[Action item] The answer is to be an exact copy of the lines below running from the line with "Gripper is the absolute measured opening" down to the line with "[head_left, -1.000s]", both ends included, and nothing more.

Saved data entries:
————

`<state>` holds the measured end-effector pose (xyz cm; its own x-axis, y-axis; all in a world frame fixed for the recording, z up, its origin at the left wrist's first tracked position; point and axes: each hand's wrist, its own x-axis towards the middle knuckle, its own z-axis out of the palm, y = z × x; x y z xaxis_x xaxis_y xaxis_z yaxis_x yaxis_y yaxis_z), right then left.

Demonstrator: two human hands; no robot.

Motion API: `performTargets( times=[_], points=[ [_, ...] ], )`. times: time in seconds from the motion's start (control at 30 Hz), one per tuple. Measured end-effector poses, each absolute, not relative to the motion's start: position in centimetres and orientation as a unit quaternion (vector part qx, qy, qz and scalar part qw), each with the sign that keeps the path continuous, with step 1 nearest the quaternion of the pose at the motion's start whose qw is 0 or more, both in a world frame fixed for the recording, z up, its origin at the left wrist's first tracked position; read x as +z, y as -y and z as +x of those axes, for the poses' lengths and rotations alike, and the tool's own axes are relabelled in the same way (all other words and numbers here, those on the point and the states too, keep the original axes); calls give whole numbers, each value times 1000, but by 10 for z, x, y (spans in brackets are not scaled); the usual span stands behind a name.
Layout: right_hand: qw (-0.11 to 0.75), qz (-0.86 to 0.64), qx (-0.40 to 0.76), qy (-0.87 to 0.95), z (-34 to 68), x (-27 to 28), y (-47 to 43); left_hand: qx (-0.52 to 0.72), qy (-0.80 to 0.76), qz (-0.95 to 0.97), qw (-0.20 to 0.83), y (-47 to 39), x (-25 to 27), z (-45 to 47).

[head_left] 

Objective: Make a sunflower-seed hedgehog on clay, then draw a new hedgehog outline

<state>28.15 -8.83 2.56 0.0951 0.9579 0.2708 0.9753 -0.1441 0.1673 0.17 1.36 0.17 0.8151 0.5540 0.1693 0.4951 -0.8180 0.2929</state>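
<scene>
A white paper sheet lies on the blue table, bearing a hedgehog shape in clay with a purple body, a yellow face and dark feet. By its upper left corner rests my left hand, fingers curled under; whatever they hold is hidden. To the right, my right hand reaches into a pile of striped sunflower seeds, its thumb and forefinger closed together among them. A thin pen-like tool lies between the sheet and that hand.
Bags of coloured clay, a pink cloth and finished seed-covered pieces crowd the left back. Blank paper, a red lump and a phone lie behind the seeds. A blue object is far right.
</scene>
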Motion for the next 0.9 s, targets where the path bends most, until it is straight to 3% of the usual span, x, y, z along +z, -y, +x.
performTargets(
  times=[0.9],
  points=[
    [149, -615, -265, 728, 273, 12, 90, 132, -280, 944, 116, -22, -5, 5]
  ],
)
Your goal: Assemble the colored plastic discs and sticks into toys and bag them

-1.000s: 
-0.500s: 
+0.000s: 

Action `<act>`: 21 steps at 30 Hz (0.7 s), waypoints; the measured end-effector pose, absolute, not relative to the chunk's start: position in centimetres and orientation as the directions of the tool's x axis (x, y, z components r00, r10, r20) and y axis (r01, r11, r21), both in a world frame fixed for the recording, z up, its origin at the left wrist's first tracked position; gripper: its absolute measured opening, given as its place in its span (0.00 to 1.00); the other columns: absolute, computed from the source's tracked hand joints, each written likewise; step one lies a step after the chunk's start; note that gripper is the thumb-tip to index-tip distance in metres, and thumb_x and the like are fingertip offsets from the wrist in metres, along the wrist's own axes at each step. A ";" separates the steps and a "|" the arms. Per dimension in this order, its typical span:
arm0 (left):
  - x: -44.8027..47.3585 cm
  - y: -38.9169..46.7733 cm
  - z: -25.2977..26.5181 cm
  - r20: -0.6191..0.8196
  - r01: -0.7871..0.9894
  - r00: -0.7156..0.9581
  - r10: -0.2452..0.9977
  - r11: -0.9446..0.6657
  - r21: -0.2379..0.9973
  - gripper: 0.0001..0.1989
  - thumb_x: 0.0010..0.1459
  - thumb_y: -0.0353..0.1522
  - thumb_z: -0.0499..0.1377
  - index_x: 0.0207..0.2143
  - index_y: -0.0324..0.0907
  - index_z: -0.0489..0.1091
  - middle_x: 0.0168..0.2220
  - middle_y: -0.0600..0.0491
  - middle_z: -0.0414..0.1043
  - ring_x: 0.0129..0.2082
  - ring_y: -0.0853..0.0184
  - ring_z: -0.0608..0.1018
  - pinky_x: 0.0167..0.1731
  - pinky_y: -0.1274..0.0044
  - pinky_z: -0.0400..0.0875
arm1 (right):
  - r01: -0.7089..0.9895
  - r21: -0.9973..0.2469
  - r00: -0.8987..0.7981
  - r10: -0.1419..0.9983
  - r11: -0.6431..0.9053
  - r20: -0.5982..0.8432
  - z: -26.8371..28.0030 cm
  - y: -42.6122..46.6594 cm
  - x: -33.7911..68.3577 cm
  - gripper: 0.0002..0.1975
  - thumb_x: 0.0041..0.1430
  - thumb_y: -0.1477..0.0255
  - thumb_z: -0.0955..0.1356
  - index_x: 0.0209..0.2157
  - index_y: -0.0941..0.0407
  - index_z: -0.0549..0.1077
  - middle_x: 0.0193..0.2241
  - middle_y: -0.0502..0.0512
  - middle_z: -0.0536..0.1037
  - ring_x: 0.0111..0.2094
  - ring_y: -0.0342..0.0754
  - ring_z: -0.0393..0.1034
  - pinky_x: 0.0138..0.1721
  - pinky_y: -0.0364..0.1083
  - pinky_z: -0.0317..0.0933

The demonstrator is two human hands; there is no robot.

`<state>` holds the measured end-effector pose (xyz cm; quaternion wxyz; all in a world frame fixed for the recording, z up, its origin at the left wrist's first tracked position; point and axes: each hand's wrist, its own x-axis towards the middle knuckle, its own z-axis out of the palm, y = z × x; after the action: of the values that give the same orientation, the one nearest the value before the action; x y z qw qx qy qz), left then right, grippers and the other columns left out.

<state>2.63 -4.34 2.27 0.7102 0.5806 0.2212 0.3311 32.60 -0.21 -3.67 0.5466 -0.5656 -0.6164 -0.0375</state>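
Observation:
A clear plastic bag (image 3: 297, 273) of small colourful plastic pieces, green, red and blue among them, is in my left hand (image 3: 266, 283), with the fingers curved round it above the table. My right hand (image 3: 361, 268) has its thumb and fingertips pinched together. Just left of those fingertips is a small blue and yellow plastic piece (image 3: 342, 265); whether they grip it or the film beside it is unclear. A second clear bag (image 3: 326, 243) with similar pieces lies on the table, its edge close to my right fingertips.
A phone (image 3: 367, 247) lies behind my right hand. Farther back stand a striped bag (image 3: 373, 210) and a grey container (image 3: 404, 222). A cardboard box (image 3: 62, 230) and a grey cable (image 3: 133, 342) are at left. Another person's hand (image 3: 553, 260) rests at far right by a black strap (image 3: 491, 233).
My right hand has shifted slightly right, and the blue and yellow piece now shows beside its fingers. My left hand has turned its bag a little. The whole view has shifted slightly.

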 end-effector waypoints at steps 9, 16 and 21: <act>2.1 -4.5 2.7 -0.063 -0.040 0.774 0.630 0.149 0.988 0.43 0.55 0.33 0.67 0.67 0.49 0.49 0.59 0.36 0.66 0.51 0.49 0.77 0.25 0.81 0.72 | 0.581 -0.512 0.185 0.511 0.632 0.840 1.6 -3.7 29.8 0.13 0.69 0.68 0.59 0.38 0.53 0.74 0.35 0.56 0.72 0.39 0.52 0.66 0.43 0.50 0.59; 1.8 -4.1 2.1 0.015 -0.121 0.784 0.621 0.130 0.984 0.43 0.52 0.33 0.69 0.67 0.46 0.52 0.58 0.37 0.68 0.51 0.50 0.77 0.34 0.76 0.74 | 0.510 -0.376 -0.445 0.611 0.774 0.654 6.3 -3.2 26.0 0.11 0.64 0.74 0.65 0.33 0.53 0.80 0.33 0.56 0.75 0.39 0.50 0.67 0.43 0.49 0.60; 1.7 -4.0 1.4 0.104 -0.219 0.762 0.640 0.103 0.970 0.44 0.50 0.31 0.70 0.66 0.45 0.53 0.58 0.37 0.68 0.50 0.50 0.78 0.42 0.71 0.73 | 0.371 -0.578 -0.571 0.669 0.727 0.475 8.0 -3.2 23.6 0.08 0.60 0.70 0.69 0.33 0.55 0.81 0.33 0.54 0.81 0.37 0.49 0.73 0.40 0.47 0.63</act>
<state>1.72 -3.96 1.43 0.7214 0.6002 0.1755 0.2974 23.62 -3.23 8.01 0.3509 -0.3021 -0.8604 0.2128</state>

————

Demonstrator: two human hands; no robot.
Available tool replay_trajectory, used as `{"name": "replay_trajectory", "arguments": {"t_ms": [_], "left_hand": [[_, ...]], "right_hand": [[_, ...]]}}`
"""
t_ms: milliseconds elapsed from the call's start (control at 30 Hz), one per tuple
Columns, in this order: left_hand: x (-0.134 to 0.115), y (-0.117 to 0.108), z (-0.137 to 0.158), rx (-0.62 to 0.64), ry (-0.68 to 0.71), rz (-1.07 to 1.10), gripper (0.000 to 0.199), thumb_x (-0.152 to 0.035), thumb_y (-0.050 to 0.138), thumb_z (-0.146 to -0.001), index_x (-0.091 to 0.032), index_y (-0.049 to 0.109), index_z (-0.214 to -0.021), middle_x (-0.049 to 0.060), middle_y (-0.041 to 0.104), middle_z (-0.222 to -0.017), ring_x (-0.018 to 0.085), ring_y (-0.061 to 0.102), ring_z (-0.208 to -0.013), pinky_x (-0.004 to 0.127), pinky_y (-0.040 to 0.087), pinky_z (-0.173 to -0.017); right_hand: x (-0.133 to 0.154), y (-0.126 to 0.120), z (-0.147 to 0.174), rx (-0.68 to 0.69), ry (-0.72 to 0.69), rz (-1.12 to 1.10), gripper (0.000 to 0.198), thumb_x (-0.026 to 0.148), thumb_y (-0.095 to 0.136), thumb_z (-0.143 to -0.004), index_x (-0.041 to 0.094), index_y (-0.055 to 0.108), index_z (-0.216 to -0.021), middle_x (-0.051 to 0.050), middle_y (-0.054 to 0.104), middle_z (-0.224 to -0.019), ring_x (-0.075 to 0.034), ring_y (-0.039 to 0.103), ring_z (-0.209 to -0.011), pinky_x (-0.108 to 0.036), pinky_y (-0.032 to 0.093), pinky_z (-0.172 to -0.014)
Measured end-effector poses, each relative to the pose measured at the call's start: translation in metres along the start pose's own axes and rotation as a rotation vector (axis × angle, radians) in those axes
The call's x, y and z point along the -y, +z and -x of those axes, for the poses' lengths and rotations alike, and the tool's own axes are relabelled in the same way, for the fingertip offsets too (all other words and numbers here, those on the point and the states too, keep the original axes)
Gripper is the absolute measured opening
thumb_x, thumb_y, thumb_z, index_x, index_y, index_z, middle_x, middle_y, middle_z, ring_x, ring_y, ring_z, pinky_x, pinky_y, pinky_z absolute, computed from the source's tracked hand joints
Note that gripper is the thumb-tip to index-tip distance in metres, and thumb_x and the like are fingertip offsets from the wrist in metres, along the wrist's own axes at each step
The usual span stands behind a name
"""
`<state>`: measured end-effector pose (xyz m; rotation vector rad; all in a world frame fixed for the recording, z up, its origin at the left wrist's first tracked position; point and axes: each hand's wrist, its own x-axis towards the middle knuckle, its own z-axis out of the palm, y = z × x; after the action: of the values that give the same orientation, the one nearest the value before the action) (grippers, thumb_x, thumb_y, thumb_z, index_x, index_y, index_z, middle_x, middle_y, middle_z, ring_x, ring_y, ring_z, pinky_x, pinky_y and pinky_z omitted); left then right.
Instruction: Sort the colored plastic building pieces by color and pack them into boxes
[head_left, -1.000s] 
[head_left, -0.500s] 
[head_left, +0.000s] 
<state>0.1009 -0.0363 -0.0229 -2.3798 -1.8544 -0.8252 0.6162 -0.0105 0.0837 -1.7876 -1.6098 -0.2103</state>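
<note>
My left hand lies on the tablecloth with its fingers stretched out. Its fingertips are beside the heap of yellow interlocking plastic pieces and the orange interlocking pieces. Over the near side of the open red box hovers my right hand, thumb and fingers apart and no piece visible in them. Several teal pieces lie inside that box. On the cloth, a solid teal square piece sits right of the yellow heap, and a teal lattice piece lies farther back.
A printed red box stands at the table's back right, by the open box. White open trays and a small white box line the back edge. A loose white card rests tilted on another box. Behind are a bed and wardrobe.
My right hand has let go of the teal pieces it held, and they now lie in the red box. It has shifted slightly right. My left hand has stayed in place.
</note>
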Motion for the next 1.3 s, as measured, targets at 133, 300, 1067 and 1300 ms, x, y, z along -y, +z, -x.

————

[Exercise output]
Gripper is the absolute measured opening
thumb_x, thumb_y, thumb_z, index_x, index_y, index_z, middle_x, middle_y, middle_z, ring_x, ring_y, ring_z, pinky_x, pinky_y, pinky_z absolute, computed from the source's tracked hand joints
Note that gripper is the thumb-tip to index-tip distance in metres, and thumb_x and the like are fingertip offsets from the wrist in metres, along the wrist's own axes at each step
The usual span stands behind a name
"""
`<state>`: measured end-effector pose (xyz m; rotation vector rad; all in a world frame fixed for the recording, z up, its origin at the left wrist's first tracked position; point and axes: each hand's wrist, its own x-axis towards the middle knuckle, its own z-axis out of the palm, y = z × x; after the action: of the values that give the same orientation, the one nearest the value before the action) (grippers, thumb_x, thumb_y, thumb_z, index_x, index_y, index_z, middle_x, middle_y, middle_z, ring_x, ring_y, ring_z, pinky_x, pinky_y and pinky_z omitted); left then right.
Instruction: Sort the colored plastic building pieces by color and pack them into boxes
[head_left, -1.000s] 

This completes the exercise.